I guess the thing is, when it comes down to it, I don't know where to start on the page. Isn't that funny? I've told people again and again that it's often easier for me to communicate with people through writing than through talking. So why should it be easier to talk to You?
Well, You never interrupt me, to start. No, that's not quite right. More like I never have to worry about You interrupting me, because You only interrupt at the right times. It's one of the benefits of being G-d, I suppose; You always get these things right.

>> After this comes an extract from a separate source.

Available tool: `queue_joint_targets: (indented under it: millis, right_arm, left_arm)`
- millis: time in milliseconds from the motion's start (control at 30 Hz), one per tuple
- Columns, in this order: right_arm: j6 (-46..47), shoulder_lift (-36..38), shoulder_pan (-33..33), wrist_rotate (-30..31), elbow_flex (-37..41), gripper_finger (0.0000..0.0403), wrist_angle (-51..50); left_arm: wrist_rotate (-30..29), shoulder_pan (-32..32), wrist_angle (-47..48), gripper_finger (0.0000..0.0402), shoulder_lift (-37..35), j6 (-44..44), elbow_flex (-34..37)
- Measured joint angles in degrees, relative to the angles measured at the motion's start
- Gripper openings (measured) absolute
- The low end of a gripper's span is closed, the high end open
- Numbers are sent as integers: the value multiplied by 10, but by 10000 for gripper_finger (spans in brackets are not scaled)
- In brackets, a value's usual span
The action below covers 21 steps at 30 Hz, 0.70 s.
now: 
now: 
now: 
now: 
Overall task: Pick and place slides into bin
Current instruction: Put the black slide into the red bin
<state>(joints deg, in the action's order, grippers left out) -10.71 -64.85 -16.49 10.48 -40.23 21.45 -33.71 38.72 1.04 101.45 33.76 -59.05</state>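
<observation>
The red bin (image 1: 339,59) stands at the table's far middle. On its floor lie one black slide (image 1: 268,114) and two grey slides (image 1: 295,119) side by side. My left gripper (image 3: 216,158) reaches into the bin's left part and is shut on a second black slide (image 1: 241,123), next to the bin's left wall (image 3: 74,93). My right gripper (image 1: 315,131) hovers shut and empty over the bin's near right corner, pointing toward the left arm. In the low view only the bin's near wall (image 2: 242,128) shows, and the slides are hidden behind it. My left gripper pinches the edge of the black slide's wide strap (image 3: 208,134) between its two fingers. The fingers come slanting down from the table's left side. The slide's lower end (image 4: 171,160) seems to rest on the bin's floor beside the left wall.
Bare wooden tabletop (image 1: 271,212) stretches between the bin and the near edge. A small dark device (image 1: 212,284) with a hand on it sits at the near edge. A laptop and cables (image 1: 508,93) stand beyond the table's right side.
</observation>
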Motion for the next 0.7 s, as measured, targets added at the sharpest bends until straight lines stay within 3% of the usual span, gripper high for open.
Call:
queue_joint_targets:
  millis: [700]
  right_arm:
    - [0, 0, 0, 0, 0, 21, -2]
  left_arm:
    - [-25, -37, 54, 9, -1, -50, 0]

Anyway. So what I wanted to write was this:
I love You.
Don't look at me like that! I know, You know. I mean, You're G-d. It's pretty obvious to You how we feel. And it's not as though I've never said it before. But ... things are more real when they're written down. I wanted to write this down for You. I want to say it in my own words. Even when those words are clumsy and recalcitrant things. I want to tell You why I love You, because I've written these things down for my friends but never for You.

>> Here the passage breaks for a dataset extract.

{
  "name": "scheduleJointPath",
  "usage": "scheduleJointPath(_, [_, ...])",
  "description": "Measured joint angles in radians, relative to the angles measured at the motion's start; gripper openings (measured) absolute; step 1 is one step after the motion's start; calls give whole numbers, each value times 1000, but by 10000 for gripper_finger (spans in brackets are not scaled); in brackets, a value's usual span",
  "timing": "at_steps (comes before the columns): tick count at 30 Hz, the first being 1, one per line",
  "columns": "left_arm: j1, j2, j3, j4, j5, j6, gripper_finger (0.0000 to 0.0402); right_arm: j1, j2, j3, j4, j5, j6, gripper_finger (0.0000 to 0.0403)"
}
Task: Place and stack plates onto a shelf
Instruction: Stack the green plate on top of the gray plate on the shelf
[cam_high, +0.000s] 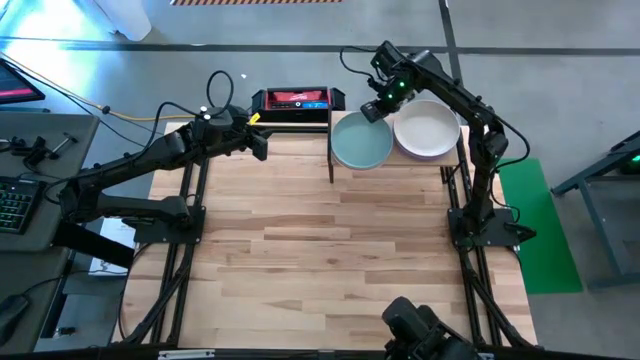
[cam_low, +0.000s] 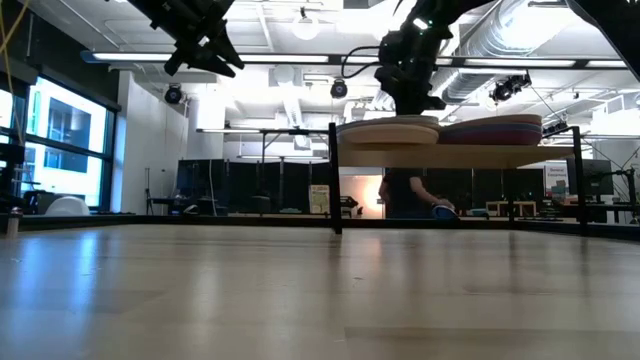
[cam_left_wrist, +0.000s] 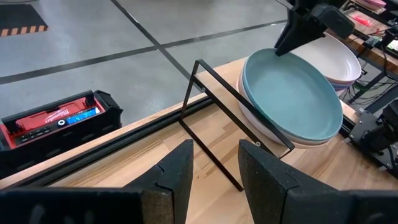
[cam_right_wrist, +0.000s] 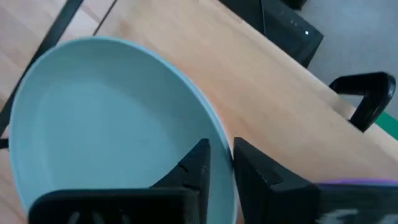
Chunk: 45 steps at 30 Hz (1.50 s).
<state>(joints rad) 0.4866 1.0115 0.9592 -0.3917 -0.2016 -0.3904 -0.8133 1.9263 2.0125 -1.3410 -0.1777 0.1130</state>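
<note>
The shelf stands at the table's far right on black posts. It carries two stacks of plates. The left stack is topped by a teal-green plate, which also shows in the left wrist view. The right stack is topped by a pale plate. In the low view the left stack and the right stack sit side by side on the plank. My right gripper is at the teal-green plate's far rim, shut on it. My left gripper hangs open and empty above the table's far left part. My right gripper pinches the teal-green plate's far rim, one finger inside the plate and one outside it. The fingers slant down from the far side. The plate lies flat on top of the left stack.
A red and black case lies just beyond the table's far edge. The shelf's black post stands left of the plates. A person shows in the room behind the shelf. Bare tabletop stretches toward the near edge.
</note>
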Motion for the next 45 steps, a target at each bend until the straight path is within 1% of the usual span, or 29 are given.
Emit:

There are lots of reasons; all the reasons in the world, in fact. Let me pick a few out, because generalizations are dull and I love specific compliments myself so that's what I should give You.
When I look up at the sky on a cloudy day, I am awestruck. It's the most beautiful, amazing canvas in the world. And you paint on it, in blue and white and shades of grey, with pinks and purples and golds and reds that run so deep, at sunset. With those streaks of white light that filter down through the clouds like a forlorn hope. Human painters and photographers, we keep trying to capture the sky on paper, and it's pitiful, really. Because all we have to do is look up, and there's the real thing, enormous, everpresent, always changing, utterly amazing.
The world -- the universe, for that matter -- is incredible. The way everything works, not by magic but by simple physical laws. Life itself -- so intricate and so fragile, in some ways, yet in others so durable. Introduce a seemingly minor changes to an ecosystem, and the whole thing can disintegrate, changing beyond all recognition.
But there will still be life in it. Even in the deserts and the tundras, there are still living things, finding a way to eke out their existence on this Earth. People say "Save the planet" as if the planet was in trouble. Might as well say "Save the humans" -- the planet isn't going to stop turning no matter what we do.
I love the way it all works the best. I don't understand why people imagine faith and science are incompatible. Learning the little details of how life came about, how stars ar made, how life evolves -- it makes me appreciate it more. It's even grander for being organized, for being effable. The mind that could understand and create all this ... Wow.
On so many levels, I am grateful for my freedom. For the free will which is my birthright, and for a society which allows me to be free. Yes, I am greedy for even more freedom, and I can imagine a world with ever-less reliance on human manpower, ever-more leisure time. But I can imagine far, far worse than I have now. It's precious to me, more precious than happiness, this knowledge that I can choose my own course. That I can decide my own fate. That I am free.
Truly, though, I don't love You for these things. Oh, a little, surely. But this is gratitude, not love.
I love You for loving me. I love You because You have always loved me, even when I didn't listen to You and didn't believe in You. I love You for supporting me, for being there for me, for forgiving me. I am not the best of Your children, not by a long stretch. Yet You love me anyway.
I know You love all of us. Some people think that makes it less special that You love me. But it doesn't make it less special to me. Love is not diminished for being shared; it is amplified. Your love is amplified by the billions of other souls You love, equally, unstintingly, unshakeably.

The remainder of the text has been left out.